Hi, thank you for this software! I am also trying to deconvolute some Visium data using this tool and just need some advice. I have normalized my data using Seurat SCTransform and would like to deconvolute this data. I am struggling to get the pos and annot in a way that STdeconvolve recognises? I have tried: pos <- Hu1221@images$slice1@coordinates colnames(pos) <- c("y", "x") annot <- Hu1221@meta.data$seurat_clusters and get this error message 'Error in FUN(X[[i]], ...) : object 'x' not found' when I try vizAllTopics. Any advice will be greatly appreciated! Thank you, Naseeb

[bmill3r]

Hi Naseeb,

Thanks for reaching out! Would you mind posting the vizAllTopics() command you are trying to run?

vizAllTopics does requires a theta matrix, which is the predicted pixel x cell-type proportion matrix. Are you including this when running this command? Both theta and pos should have the pixels listed as the rownames.

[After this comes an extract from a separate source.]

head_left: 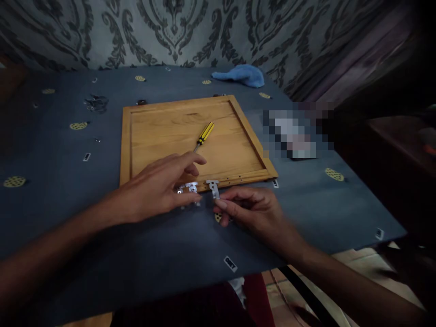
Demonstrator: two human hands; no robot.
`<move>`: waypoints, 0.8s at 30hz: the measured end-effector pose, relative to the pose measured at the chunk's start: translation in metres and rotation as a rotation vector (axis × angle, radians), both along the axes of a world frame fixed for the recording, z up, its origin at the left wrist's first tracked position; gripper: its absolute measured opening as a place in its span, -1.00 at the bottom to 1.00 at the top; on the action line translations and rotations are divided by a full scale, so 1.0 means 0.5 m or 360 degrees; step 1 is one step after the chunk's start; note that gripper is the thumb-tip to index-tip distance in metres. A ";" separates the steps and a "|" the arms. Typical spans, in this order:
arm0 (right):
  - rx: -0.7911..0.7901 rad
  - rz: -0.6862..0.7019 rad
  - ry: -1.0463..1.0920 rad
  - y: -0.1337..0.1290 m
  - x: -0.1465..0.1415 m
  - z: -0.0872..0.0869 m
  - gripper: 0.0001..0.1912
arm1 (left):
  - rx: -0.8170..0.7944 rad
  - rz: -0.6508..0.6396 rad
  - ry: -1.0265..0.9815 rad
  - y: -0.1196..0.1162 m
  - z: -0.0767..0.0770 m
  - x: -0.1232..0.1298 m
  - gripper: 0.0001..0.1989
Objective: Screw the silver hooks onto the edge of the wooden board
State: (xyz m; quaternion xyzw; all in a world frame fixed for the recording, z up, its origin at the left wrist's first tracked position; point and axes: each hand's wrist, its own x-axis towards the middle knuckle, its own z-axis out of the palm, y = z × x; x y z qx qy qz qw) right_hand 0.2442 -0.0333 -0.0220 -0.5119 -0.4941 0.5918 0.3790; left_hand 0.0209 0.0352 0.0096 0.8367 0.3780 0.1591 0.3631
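Note:
My right hand [254, 211] pinches a small metal hinge [213, 187] between thumb and fingers, at the near edge of a framed wooden panel [163, 131]. My left hand [160, 186] reaches over the panel's near edge, thumb and fingers apart. Between them, another shiny metal hinge [191, 186] is partly hidden by the thumb; whether the hand touches it is unclear. Small dark holes run along the panel's near rail. A yellow and black screwdriver [205, 133] lies on the panel, its shaft pointing toward my left hand.
The panel lies on a blue patterned tablecloth [231, 245]. A blue cloth [243, 75] rests at the back, near a patterned curtain. Small metal pieces [96, 103] sit at the back left. A blurred-out object [293, 136] is on the right, and the table's edge runs beyond it.

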 end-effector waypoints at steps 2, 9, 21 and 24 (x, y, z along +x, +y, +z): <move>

Let me know if you're still having trouble, Brendan

[NMalhi92]

Hi Brendan, Thanks for replying so quickly! I've just been following the tutorial on your website, so I've been running the below:

results <- getBetaTheta(optLDA, perc.filt = 0.05, betaScale = 1000) deconProp <- results$theta deconGexp <- results$beta

vizAllTopics(deconProp, pos, groups = 'annot', group_cols = rainbow(length(levels(annot))), r=0.4) Can you see a step I'm missing? Thanks, Naseeb

[bmill3r]

Hi Naseeb,

Thanks so much for sharing! I think the issue might be how you are calling groups = annot. The parameter groups takes as an argument either a vector or factor, that indicates the group or cluster assignment of each of the pixels. Here, it looks like you are calling groups = 'annot' as a character string. See if you can get it to run by removing the single quotes i.e., groups = annot.

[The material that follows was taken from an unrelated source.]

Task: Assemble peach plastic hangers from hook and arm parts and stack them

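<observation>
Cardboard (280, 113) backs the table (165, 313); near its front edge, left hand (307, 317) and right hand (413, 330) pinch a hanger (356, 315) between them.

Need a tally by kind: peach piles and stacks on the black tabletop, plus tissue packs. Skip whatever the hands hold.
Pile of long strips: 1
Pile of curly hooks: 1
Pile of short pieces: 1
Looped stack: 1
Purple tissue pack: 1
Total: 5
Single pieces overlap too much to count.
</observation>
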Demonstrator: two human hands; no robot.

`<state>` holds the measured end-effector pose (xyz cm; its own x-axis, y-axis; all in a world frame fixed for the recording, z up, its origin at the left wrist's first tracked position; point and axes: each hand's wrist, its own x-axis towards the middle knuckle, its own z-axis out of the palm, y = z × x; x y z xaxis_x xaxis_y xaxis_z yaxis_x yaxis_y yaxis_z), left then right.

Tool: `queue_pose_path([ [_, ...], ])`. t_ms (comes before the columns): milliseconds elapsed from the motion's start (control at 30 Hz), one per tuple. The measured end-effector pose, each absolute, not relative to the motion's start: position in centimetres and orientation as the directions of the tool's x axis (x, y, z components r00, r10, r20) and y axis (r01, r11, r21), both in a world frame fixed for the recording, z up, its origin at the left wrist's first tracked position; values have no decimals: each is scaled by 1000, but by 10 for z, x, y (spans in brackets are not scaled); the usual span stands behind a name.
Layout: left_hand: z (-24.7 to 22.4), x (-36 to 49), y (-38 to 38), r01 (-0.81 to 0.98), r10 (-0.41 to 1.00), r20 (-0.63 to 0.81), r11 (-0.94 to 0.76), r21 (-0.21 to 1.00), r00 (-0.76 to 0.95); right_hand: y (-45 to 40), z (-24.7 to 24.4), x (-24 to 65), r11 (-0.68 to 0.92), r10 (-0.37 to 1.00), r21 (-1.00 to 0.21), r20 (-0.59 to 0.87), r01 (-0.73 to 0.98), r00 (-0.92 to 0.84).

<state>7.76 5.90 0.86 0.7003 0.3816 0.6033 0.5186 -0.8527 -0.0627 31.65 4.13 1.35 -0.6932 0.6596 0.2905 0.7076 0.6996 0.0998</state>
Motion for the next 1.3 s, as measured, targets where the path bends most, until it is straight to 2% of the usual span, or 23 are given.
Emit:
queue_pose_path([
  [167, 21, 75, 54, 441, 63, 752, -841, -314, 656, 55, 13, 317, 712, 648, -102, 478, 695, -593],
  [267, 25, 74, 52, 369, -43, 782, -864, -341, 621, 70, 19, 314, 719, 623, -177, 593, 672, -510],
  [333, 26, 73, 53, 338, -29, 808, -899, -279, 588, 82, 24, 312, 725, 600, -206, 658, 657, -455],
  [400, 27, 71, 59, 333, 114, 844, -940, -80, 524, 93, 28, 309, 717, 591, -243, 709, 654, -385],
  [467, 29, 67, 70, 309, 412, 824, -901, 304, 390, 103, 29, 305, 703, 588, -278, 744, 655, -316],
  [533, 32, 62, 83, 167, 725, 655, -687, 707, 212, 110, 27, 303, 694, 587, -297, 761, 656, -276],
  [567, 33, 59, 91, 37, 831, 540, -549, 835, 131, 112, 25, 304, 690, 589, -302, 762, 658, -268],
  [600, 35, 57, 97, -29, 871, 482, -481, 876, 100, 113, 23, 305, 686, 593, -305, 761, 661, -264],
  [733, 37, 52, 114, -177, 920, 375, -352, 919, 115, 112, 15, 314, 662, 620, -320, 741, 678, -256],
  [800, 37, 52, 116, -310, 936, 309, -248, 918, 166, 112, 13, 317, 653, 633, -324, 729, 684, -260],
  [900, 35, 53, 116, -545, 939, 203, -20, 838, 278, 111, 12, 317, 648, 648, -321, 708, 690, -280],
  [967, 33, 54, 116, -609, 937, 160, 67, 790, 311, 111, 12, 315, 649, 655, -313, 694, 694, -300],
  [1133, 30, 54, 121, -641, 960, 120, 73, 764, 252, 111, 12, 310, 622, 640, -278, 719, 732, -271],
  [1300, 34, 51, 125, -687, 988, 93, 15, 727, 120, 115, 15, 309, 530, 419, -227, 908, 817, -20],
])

In the example tutorial of the mouse olfactory bulb, this is to color the pixels in terms of the previously annotated cell-layers to show how the deconvolved cell-types correspond to, and further partition, the 5 different cell-layers in this tissue. The color of each of the groups is designated by group_cols, and this colors the boundaries of the scatterpies. Conversely, the colors of the deconvolved cell-types is designated by the parameter topicCols. You can see more examples of this in the Additional Features with STdeconvolve tutorial under the "Visualization" section.

The groups parameter is used to label the scatterpies in the output plot the boundaries of the scatterpies (in contrast to the cell-type proportions that fill the scatterpies).

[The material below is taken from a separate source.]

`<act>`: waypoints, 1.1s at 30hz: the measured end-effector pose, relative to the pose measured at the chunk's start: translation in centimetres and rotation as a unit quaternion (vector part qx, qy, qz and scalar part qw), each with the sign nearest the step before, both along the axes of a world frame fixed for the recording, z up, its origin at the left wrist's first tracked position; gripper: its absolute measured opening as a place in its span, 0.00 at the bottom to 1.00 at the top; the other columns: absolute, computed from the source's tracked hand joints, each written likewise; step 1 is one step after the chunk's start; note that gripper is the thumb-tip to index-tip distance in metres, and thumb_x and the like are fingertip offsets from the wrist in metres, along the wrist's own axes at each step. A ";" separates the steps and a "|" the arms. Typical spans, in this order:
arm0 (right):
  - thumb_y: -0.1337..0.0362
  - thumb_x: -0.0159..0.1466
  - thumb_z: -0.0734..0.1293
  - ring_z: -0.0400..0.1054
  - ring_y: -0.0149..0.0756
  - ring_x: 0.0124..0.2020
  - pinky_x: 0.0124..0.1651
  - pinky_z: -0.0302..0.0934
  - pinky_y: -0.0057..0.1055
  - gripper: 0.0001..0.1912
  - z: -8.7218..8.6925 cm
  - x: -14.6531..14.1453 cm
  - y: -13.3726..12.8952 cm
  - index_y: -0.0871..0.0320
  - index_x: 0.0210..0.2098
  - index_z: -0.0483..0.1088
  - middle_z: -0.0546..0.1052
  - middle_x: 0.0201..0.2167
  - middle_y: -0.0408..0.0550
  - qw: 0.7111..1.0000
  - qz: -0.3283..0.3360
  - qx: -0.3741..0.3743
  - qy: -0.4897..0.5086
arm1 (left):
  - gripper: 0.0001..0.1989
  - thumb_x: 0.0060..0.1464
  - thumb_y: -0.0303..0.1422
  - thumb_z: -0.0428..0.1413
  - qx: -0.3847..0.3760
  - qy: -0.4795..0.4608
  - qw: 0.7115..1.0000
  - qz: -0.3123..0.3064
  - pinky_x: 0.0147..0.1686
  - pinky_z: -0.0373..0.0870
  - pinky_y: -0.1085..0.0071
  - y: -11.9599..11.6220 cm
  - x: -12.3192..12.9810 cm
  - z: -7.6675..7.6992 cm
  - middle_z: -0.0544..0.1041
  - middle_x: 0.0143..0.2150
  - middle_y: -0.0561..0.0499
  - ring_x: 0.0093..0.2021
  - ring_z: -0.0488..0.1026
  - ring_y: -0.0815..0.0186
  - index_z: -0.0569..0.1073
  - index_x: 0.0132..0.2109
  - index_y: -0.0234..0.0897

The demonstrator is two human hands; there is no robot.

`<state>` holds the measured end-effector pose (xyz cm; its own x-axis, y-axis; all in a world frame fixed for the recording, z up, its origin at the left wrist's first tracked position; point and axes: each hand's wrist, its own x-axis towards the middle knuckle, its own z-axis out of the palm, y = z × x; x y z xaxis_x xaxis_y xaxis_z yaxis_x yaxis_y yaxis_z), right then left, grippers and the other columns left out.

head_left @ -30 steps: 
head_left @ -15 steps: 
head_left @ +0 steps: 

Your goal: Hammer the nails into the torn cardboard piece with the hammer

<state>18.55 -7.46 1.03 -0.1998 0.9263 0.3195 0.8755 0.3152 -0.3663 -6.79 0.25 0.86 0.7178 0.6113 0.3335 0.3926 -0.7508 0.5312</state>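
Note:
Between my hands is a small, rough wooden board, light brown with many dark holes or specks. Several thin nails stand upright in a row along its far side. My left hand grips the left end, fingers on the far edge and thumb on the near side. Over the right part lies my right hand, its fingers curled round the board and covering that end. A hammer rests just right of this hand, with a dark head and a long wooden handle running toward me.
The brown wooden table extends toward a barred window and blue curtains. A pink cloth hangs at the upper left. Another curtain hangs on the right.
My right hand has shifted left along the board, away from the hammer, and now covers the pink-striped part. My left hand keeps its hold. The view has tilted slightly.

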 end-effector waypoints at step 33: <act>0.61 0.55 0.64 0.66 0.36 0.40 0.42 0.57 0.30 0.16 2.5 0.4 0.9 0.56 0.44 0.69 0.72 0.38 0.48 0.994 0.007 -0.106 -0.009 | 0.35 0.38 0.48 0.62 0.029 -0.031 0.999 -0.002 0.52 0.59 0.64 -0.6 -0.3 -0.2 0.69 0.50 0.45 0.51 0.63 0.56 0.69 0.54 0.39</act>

Let me know if this helps, Brendan

[NMalhi92]

Hi Brendan, I tried doing that but it still didn't work. I realized that my issue was the format of my co-ordinates for 'pos'. I have been performing this analysis from my Seurat object, post-normalization and was using pos <- SeuratObject@images$slice1@coordinates. I was able to get it to work by: pos <- (GetTissueCoordinates(SeuratObject)) m <- results$theta p <- pos plt <- vizAllTopics(theta = m, pos = p, topicOrder=seq(ncol(m)), topicCols=rainbow(ncol(m)), groups = annot, group_cols = rainbow(length(levels(annot))), r = 3, lwd = 0.1, showLegend = TRUE, plotTitle = "K=20") Thank you so much for your help! Nas

[bmill3r]

Hi Nas,

So happy you got it to work! I definitely appreciate you bringing this up because perhaps I should add in some better ways to communicate with Seurat objects. pos needs to be a matrix or data.frame that has the same rownames as theta and the columns need to be labeled as x and y. I probably should add in code to catch this or correct for it if possible.

Thanks again and please reach back out if you have any other issues, Brendan

[bmill3r]

For reference a tutorial demonstrating analysis of 10X Visium data has been added to the documentation on the devel branch.